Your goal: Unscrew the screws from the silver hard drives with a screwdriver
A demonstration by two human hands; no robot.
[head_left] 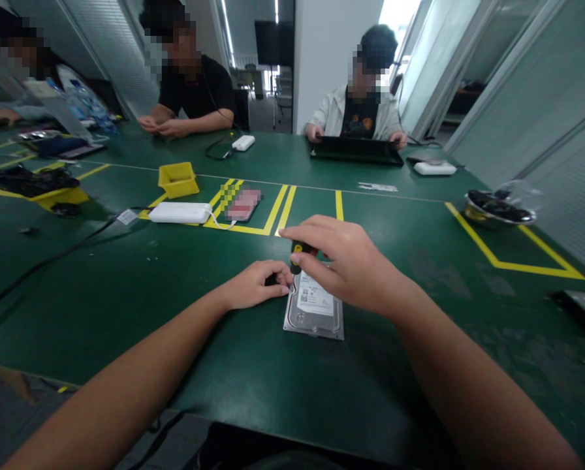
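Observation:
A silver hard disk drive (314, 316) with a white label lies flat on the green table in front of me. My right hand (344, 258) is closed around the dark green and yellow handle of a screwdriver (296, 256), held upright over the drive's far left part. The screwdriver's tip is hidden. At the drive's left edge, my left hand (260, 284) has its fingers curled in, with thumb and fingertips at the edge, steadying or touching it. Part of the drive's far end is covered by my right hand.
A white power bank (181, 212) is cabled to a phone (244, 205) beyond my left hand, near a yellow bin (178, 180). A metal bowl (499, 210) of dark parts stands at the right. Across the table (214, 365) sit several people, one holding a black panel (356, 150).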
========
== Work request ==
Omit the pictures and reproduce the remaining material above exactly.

== Expected answer ==
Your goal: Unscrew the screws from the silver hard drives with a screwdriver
A demonstration by two human hands; no robot.
[head_left] 
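Observation:
A silver hard disk drive (314, 316) with a white label lies flat on the green table in front of me. My right hand (344, 258) is closed around the dark green and yellow handle of a screwdriver (296, 256), held upright over the drive's far left part. The screwdriver's tip is hidden. At the drive's left edge, my left hand (260, 284) has its fingers curled in, with thumb and fingertips at the edge, steadying or touching it. Part of the drive's far end is covered by my right hand.
A white power bank (181, 212) is cabled to a phone (244, 205) beyond my left hand, near a yellow bin (178, 180). A metal bowl (499, 210) of dark parts stands at the right. Across the table (214, 365) sit several people, one holding a black panel (356, 150).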

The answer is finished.